▶ [ASSIGNMENT]
For the copy, please give all of the data again exactly and leave the pictures out.

▶ [DATA BELOW]

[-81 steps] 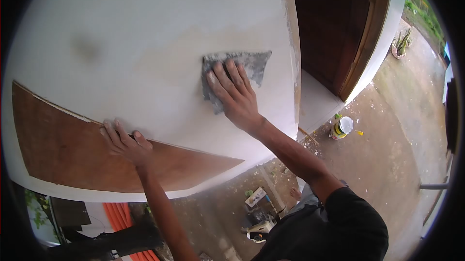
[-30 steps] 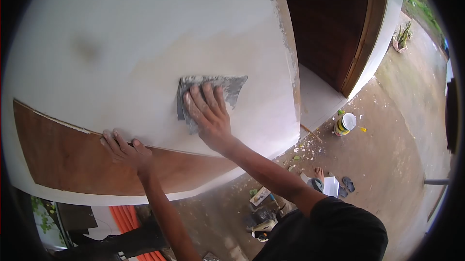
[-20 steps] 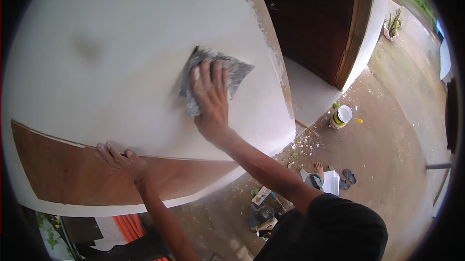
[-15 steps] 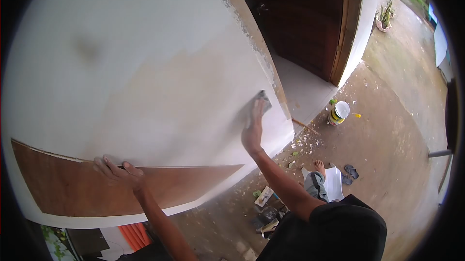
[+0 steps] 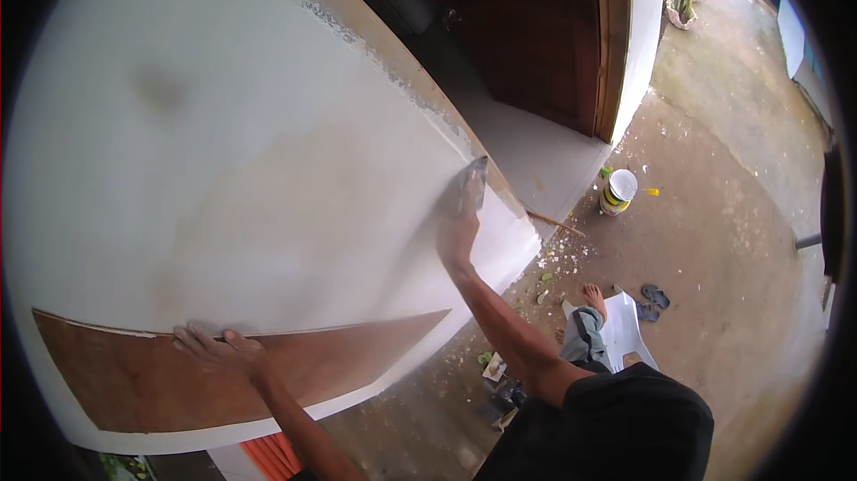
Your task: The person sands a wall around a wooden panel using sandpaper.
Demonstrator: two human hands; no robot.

▶ [ANSWER TO THIS TASK]
[-81 steps] 
[-30 steps] 
[-20 steps] 
[-15 steps] 
[+0 steps] 
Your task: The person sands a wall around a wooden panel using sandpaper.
Demonstrator: two human hands; no robot.

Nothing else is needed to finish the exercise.